REVIEW: Bat Out of Hell - Original London Cast

Recording CoverReleased in Canada last year to coincide with the show’s Toronto opening and only now getting a full UK release several months into the second London run, the original cast recording of Bat out of Hell: the Musical turns out to sound exactly the way you’d expect it to if, like me, you’ve yet to see the show. At twenty-one (long) tracks over two discs, the album appears to give a reasonably complete account of the show’s principal musical numbers, most of which have been lifted from Meat Loaf’s Bat out of Hell trilogy. Either you like Jim Steinman’s floridly grandiose, quasi-operatic brand of rock or you don’t; I do, and I was prepared to love this album, but I never quite got there. It’s never bad, but it’s also never surprising: divorced from the show’s context, you’re left with a selection of mostly familiar songs presented in arrangements which never stray too far from Steinman’s trademark sound, performed by a superb band and a cast of apparently iron-lunged singers, none of whom are as distinctive or as interesting as the people who performed the songs on the original recordings.

That’s a common enough fault in jukebox musicals, and it’s probably churlish to expect this one to be any different. To be clear, there is nothing wrong with any of the performances on this album. These are fine singers, and they are all more than equal to the formidable demands of these songs. Christina Bennington gives Heaven Can Wait the full power-ballad treatment, and it’s undeniably effective; Rob Fowler and Sharon Sexton somehow manage to find a three-act play in What Part of My Body Hurts the Most, and their vocals throughout are impressive. Dom Hartley-Harris and Danielle Steers have a great time tearing their way through Dead Ringer for Love. Not Allowed to Love, the most “musical theatre” thing on the recording, is a welcome change of pace; it’s a shame, though, that Aran MacRae’s performance is so bland. The title song is a nine-minute extravaganza which probably makes more sense accompanied by the visuals in the theatre; elsewhere, too many numbers begin in a whisper and gradually grow to a roar, and after the fifth or sixth great big shattering climax the law of diminishing returns begins to kick in. The chorus singing is impeccable, the lyrics come across clearly throughout, it’s an extremely well-made recording – but these songs are supposed to set your pulse racing, and here they just don’t.

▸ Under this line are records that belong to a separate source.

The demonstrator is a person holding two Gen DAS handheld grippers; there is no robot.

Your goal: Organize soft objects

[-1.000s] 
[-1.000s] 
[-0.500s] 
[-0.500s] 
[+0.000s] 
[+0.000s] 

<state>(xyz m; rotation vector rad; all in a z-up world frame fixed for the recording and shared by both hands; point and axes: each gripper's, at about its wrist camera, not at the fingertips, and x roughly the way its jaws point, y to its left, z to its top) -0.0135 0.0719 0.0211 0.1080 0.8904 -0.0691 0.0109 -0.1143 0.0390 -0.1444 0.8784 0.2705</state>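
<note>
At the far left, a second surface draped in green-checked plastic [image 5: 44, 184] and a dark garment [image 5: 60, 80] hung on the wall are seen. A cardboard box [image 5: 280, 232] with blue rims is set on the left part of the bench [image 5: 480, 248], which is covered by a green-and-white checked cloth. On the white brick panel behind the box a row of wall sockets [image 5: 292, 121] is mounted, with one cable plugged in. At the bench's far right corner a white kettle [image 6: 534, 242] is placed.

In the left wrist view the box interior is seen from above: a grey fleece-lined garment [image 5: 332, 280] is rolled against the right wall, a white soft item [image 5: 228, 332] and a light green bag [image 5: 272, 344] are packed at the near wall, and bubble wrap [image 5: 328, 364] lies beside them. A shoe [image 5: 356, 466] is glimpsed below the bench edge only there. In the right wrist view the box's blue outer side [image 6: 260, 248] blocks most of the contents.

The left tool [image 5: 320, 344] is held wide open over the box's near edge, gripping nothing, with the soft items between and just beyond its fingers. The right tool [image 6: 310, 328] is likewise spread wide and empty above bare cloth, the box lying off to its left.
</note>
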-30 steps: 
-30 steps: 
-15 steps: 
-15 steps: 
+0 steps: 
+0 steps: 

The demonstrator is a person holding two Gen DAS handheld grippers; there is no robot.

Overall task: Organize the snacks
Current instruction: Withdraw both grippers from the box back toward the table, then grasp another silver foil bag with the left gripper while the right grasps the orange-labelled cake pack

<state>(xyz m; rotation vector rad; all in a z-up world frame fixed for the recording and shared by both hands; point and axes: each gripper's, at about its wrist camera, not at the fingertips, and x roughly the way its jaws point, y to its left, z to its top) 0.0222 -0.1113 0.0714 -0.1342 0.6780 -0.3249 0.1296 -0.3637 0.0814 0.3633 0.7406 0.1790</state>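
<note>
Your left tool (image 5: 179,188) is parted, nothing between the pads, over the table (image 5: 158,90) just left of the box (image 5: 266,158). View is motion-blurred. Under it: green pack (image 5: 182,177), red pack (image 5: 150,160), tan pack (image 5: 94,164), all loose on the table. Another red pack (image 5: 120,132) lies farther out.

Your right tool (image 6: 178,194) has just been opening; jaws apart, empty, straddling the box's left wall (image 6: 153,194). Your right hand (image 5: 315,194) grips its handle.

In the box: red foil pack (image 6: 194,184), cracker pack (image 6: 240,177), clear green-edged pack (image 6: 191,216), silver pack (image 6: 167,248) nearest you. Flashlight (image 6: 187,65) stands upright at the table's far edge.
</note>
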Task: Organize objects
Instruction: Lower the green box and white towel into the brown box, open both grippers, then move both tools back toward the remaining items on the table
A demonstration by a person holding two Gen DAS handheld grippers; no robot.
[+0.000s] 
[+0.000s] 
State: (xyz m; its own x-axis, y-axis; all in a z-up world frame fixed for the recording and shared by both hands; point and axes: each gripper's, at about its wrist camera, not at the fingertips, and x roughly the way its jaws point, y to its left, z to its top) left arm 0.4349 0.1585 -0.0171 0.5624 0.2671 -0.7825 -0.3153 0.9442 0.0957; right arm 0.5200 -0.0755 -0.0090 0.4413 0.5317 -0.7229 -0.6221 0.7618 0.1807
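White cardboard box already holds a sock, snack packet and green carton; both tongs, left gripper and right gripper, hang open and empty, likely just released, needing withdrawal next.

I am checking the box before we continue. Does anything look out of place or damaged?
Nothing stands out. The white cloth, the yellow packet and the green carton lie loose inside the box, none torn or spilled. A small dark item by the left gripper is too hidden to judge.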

The problem, unfortunately, is that there’s simply not much sense on this recording of why these songs demanded to be put together into a musical – which is surprising given the inherent theatricality of Steinman’s sound. Some of the album is very enjoyable, and it’s all slickly performed and produced. In the end, though, you’re left with the impression that the motivating force behind the project was less about taking inspiration from a collection of classic rock songs, and more simply about extending a brand.